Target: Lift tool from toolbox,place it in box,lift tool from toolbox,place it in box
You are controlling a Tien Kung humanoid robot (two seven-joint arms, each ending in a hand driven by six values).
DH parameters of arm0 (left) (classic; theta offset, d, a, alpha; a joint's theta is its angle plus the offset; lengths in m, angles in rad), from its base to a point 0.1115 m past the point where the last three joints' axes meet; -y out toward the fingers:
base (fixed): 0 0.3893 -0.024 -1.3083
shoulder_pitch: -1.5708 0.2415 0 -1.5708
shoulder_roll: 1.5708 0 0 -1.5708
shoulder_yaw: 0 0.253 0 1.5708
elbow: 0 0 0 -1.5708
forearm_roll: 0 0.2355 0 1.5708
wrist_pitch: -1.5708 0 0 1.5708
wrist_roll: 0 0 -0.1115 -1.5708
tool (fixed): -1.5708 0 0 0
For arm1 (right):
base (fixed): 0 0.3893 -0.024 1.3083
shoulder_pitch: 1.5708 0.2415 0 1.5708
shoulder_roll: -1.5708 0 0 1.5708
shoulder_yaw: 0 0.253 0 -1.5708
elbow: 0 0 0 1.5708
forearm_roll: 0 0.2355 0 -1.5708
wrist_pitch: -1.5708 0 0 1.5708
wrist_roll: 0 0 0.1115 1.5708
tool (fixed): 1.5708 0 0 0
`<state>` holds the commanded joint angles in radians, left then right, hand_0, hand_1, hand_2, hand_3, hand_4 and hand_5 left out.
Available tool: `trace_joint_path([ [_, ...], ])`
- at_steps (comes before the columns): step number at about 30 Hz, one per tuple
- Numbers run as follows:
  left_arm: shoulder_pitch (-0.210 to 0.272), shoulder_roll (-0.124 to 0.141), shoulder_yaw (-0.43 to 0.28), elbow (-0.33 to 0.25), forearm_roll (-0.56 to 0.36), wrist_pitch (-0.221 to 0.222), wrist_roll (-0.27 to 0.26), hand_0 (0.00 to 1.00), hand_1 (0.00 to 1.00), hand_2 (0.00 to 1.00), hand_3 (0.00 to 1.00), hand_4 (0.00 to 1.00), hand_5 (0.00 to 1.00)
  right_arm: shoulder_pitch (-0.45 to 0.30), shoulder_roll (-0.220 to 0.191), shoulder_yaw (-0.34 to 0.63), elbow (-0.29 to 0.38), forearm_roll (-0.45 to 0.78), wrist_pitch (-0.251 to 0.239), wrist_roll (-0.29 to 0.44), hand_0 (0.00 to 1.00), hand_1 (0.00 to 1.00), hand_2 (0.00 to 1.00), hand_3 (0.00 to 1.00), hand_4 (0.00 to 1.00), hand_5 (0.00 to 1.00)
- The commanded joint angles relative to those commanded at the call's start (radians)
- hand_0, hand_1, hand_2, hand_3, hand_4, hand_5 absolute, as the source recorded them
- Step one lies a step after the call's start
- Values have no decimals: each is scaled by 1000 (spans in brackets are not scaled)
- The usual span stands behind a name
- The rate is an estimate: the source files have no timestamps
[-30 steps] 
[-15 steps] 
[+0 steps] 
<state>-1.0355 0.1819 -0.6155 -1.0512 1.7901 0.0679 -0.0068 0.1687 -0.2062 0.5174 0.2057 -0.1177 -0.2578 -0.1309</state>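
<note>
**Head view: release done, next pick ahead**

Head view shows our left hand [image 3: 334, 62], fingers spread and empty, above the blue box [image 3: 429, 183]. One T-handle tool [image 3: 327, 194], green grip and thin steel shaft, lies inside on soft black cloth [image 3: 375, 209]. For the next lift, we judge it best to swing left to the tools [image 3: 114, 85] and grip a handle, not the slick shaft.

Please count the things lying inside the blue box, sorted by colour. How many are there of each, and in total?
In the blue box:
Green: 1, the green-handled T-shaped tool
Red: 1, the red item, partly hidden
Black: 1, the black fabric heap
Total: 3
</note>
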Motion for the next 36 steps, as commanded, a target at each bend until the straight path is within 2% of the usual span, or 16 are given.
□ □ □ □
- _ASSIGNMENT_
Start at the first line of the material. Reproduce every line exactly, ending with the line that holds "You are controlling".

- _OUTPUT OF THE TASK_
Target: Lift tool from toolbox,place it in box,lift tool from toolbox,place it in box
You are controlling a Tien Kung humanoid robot (two seven-joint arms, each ending in a hand driven by six values).

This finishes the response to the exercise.